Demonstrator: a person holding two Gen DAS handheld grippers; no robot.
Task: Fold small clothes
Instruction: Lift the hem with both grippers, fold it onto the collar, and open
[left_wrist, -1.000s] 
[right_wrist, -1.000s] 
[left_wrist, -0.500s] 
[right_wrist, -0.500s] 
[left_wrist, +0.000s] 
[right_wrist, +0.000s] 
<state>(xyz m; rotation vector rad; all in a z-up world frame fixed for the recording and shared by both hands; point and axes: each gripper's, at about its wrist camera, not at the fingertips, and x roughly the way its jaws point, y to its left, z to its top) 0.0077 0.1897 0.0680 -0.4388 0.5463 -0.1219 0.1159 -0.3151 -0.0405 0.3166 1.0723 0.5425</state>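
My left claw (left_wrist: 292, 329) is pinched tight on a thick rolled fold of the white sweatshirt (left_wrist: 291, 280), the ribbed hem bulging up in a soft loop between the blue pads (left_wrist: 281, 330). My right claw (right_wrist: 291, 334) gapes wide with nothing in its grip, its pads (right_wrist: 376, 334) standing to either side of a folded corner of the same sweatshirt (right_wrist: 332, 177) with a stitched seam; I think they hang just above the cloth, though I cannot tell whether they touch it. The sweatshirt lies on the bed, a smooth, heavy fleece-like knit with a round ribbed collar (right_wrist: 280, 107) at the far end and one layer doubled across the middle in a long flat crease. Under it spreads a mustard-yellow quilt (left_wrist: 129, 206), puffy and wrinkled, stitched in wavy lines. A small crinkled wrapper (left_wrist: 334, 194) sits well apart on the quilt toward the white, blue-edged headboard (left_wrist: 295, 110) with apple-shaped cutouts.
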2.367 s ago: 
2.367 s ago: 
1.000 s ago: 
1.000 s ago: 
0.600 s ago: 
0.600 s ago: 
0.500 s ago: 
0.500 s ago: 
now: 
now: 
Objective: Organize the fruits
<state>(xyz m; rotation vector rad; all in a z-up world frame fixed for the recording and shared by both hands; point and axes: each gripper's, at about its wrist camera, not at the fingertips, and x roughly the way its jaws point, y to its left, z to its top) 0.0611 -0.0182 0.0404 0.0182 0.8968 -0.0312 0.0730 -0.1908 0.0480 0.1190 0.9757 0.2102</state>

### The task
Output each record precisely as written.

### Problem solution
Demonstrator: a person holding two Gen DAS handheld grippers; no robot.
Task: Fold small clothes
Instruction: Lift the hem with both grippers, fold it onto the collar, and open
[left_wrist, -1.000s] 
[right_wrist, -1.000s] 
[left_wrist, -0.500s] 
[right_wrist, -0.500s] 
[left_wrist, +0.000s] 
[right_wrist, +0.000s] 
<state>(xyz m; rotation vector rad; all in a z-up world frame fixed for the recording and shared by both hands; point and axes: each gripper's, at about its wrist camera, not at the fingertips, and x roughly the way its jaws point, y to its left, z to its top) 0.0077 0.1897 0.0680 -0.4388 0.5463 -0.1219 0.1159 -0.3151 -0.0405 0.3166 1.0723 0.5425</state>
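My left claw (left_wrist: 292, 329) is pinched tight on a thick rolled fold of the white sweatshirt (left_wrist: 291, 280), the ribbed hem bulging up in a soft loop between the blue pads (left_wrist: 281, 330). My right claw (right_wrist: 291, 334) gapes wide with nothing in its grip, its pads (right_wrist: 376, 334) standing to either side of a folded corner of the same sweatshirt (right_wrist: 332, 177) with a stitched seam; I think they hang just above the cloth, though I cannot tell whether they touch it. The sweatshirt lies on the bed, a smooth, heavy fleece-like knit with a round ribbed collar (right_wrist: 280, 107) at the far end and one layer doubled across the middle in a long flat crease. Under it spreads a mustard-yellow quilt (left_wrist: 129, 206), puffy and wrinkled, stitched in wavy lines. A small crinkled wrapper (left_wrist: 334, 194) sits well apart on the quilt toward the white, blue-edged headboard (left_wrist: 295, 110) with apple-shaped cutouts.
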2.367 s ago: 
2.367 s ago: 
1.000 s ago: 
1.000 s ago: 
0.600 s ago: 
0.600 s ago: 
0.500 s ago: 
0.500 s ago: 
now: 
now: 
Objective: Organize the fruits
<state>(xyz m; rotation vector rad; all in a z-up world frame fixed for the recording and shared by both hands; point and axes: each gripper's, at about its wrist camera, not at the fingertips, and x roughly the way its jaws point, y to its left, z to its top) 0.0611 -0.0182 0.0404 0.0182 0.8968 -0.0312 0.0730 -0.1908 0.0480 0.1190 0.9757 0.2102</state>

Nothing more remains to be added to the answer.